Lukes traces rights to fights between people over scarce resources. To protect themselves in these fights they devise a system of rights, which limit the degree to which they can trespass on one another. Here rights are protections of individuals. The question is then: Which protections are to be genuine rights? Should society protect my fortune while you starve? Should society protect my desire for your wife against your selfishness in not wanting to share her? Clearly we need to go beyond the amorphous protection in fights in deciding how far rights are to go in defending ourselves.
Rights call for more than individuals and their need for protection, as Marx pointed out in criticizing the so-called “rights of man” in “On the Jewish Question.” His view and mine as well is that rights aim at protecting the society, “species-life.” In a viable society, members cooperate to their mutual advantage. Yet capitalism’s economic crises lead toward collapse – to a breakdown of mutually rewarding human interaction. To avoid such a collapse, one needs what Marx called “rights of the citizen.” (Here he does not intend to limit “citizen” to the state.) In short, one cannot make sense of rights if one’s perspective is that of the individual in isolation. Rights become imperative in order to protect society and as a result the individual in it.
What happens here to the primacy of class? Marx does of course emphasize class, but he focuses on class only in the context of society. Class disrupts society, and we are to abolish it to save society. One must abolish the not-so-hidden injuries of class – poverty, exploitation, tyranny – to protect something broader – the intercourse among people that rewards them all. To change society from its suicidal course, we have to guarantee the right to freedom, equality, and democracy, without escape clauses for a powerful group.
Emphasizing the Romantic element in Marx, Professor Lukes focuses on human liberation as Marx’s aim. However, Marx fits his Romantic impulse within a concern for social survival. I agree with Professor Lukes that Marx’s Romantic focus on liberation from alienation does not force him to take rights seriously.

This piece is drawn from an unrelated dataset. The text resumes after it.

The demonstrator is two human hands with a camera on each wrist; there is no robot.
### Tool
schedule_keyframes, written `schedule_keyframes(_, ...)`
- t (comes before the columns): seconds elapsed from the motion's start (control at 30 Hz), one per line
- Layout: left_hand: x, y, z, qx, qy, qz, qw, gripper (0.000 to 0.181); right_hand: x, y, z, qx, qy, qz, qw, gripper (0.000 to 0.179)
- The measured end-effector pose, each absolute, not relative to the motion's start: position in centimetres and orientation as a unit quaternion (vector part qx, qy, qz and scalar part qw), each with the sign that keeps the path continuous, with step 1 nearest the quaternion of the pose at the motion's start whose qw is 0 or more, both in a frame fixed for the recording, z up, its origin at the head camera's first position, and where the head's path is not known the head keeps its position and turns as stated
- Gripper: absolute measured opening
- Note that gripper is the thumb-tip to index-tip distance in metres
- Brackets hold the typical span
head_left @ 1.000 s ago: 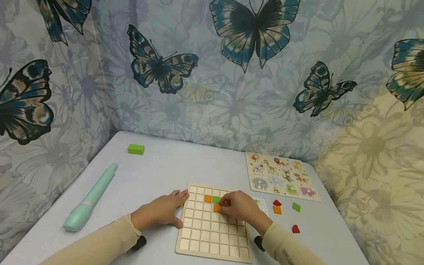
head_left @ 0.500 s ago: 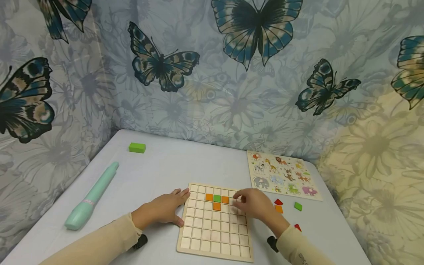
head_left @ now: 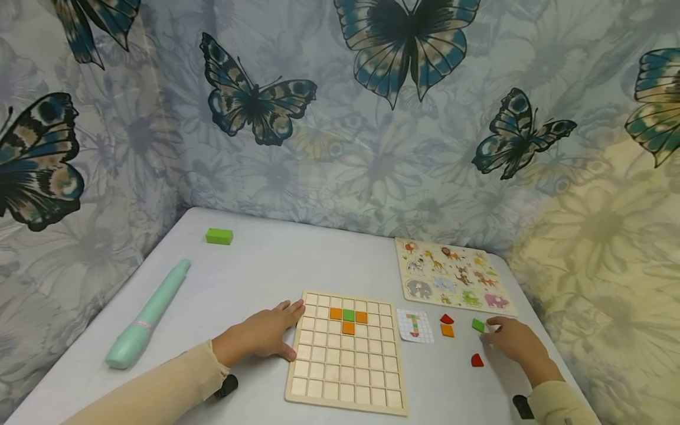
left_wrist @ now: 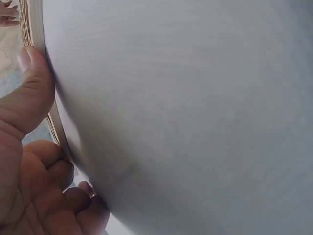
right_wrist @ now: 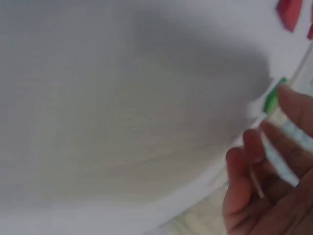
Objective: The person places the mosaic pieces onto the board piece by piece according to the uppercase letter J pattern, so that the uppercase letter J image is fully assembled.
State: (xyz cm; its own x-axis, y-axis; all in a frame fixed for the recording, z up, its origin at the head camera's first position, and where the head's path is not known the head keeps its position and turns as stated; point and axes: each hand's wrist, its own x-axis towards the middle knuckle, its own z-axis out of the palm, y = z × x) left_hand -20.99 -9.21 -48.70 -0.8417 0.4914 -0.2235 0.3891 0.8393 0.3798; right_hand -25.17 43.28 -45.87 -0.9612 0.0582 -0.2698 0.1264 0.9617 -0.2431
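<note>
A wooden grid board [head_left: 332,375] lies on the table, with several orange and green square tiles [head_left: 347,316] in its upper cells. My left hand [head_left: 258,336] rests along the board's left edge, fingers and thumb spread, touching its side. To the right, my right hand [head_left: 514,340] is beside a loose green tile [head_left: 478,325], thumb and forefinger apart; in the right wrist view the same green tile [right_wrist: 270,102] shows close to the thumb. Two red rounded pieces [head_left: 477,360] and an orange tile [head_left: 447,330] lie nearby.
A small pattern card [head_left: 423,326] lies right of the board. Behind it is an animal puzzle board [head_left: 455,275]. A mint-green bottle-shaped object [head_left: 147,317] lies at the left, with a green block [head_left: 219,236] farther back.
My right hand has let go of an orange tile, now right of the green one on the grid, and moved right to the loose green tile. The left hand stays put.
</note>
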Motion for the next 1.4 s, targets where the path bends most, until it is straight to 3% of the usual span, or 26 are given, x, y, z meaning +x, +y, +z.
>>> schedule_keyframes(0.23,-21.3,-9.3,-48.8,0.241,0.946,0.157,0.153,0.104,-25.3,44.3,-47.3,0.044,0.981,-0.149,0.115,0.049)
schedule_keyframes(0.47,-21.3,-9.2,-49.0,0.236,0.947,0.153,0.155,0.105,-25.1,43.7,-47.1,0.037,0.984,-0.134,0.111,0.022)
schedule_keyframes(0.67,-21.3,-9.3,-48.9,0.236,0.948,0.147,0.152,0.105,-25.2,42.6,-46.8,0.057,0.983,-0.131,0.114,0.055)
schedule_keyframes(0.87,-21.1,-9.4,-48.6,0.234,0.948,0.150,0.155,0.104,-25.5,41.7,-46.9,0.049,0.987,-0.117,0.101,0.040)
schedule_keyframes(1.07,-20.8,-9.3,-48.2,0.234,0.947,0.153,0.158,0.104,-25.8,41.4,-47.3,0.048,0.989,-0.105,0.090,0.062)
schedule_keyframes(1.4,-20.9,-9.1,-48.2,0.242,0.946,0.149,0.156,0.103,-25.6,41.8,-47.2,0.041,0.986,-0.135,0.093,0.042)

Once though Marx views liberation from alienation and exploitation as a precondition for saving society, he takes liberation from alienation seriously as a right.
These differences over whether Marx’s commitment to rights is ambiguous are, at root, differences over basic moral theory. My view is that the bases of rights are goals. Lukes is saying that making goals prior to rights allows anything, even the horrors of Stalinist dictatorship. My response, as hinted above, is twofold.

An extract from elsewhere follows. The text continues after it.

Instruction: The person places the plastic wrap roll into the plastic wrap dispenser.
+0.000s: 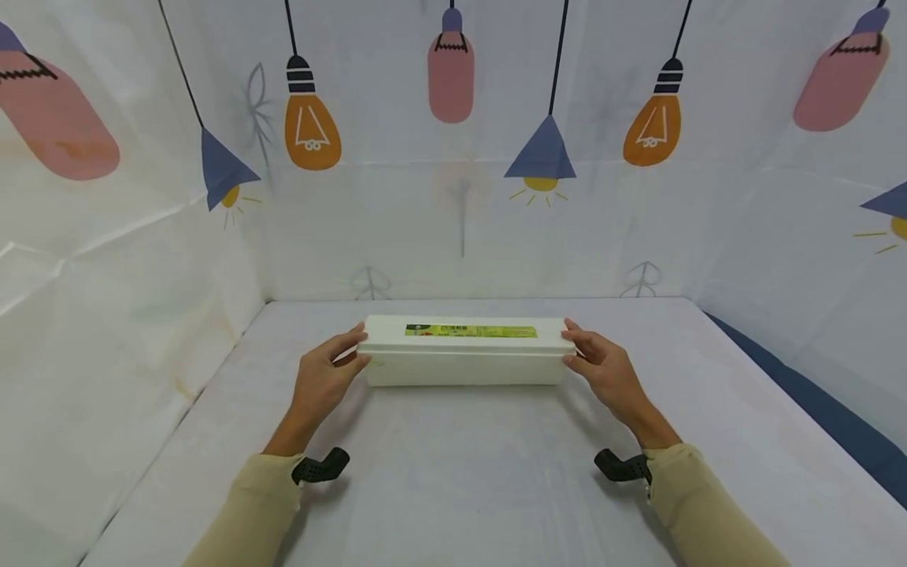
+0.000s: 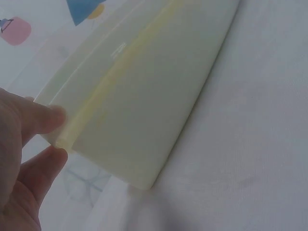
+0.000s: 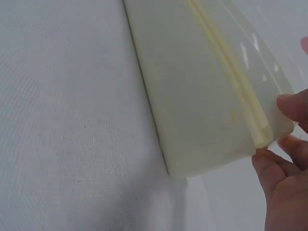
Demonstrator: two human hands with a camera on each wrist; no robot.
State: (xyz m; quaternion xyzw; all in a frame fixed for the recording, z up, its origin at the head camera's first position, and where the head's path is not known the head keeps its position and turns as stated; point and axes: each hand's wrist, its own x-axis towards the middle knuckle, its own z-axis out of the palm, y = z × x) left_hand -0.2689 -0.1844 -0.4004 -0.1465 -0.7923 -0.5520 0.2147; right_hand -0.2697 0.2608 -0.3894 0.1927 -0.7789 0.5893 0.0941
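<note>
A long off-white lidded box (image 1: 464, 368), with a yellow-green label (image 1: 471, 331) along its top, lies crosswise on the table. My left hand (image 1: 327, 376) grips its left end, fingers at the lid's edge and thumb on the near side. At the opposite end my right hand (image 1: 606, 375) holds it in the same way. Close up in the left wrist view, fingertips (image 2: 53, 118) press the end beside a yellowish seam. In the right wrist view the box's right corner sits between the fingers and thumb. What is inside the box stays hidden.
A white cloth covers the table (image 1: 468, 480). Behind it hangs a white curtain (image 1: 397, 220) printed with lamps and bulbs, which also runs along both sides. A dark blue strip (image 1: 815, 386) shows beyond the right table edge. Each wrist wears a black camera mount (image 1: 320, 465).
</note>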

First, the bases of rights are goals, but not just any goals. John Stuart Mill said, 15 years after the Manifesto, that society is the ultimate sanction of morality. We must measure goals other than social viability against their tendency to promote it. Likewise, we must measure claims about rights by their tendency to promote social viability, and not conversely. In their turn, moral standards become a useful check on our actions and institutions. Failing this check is a warning that going ahead could weaken society. The Stalinist effort in Soviet Russia could not pass the moral test, suggesting that the society was on its way to collapse, which indeed it was.

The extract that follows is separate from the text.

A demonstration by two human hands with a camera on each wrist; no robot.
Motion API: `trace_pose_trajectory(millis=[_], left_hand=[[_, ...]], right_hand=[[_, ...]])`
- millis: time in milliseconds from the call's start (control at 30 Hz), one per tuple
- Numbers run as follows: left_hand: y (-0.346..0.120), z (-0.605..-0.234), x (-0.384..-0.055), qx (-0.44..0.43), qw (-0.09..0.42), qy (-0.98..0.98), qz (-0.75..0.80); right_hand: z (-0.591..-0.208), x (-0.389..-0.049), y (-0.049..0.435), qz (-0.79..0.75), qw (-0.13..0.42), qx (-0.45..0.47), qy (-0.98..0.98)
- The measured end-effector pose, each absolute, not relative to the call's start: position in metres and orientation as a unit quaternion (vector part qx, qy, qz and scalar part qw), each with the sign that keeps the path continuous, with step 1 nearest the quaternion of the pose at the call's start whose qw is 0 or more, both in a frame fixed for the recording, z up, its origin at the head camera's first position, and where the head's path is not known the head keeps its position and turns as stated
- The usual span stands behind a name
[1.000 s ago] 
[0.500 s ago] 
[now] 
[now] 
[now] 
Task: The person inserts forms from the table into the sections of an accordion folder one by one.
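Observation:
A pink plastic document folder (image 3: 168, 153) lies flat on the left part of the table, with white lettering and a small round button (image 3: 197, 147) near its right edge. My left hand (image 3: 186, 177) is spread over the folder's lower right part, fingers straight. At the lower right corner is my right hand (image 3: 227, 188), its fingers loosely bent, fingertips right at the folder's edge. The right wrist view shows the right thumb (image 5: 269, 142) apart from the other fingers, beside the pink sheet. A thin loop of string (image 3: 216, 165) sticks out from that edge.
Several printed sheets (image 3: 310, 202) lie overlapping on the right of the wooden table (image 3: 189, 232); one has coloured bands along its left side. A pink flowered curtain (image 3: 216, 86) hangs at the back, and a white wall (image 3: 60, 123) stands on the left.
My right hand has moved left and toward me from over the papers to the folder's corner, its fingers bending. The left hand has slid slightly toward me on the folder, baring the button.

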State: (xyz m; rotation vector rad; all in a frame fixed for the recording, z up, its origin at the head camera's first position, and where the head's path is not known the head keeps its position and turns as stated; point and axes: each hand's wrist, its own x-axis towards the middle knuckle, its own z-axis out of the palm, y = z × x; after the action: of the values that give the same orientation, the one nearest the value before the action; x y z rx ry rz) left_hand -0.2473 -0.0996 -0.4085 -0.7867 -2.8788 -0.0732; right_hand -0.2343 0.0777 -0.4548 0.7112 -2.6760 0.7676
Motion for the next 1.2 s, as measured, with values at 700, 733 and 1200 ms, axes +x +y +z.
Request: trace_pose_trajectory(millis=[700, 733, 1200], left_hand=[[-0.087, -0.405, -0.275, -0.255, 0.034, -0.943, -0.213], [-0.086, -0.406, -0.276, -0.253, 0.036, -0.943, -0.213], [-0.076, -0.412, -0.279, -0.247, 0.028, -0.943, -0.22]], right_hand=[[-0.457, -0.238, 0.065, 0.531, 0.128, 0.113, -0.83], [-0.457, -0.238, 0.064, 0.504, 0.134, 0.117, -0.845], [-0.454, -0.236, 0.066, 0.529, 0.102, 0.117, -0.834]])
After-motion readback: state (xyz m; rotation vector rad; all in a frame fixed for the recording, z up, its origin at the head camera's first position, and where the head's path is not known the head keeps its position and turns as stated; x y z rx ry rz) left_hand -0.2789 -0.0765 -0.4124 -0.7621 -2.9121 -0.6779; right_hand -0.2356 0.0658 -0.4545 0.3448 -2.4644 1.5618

Second, a moral theory that asserts the primacy of rights inevitably cheats. That is, such a theory appeals to something else as primary. To mention contemporary examples, John Rawls’ vaunted primacy of the right over the good starts within the context in which society as a cooperative project mutually advantageous to all is the thing to be protected by rights and justice. Tim Scanlon’s fundamental right of others to have us act on principles they could agree with suffers the same fate. For, those principles must, he says, “serve as the basis of mutual recognition and accommodation,” or more straightforwardly, as the basis for a viable society.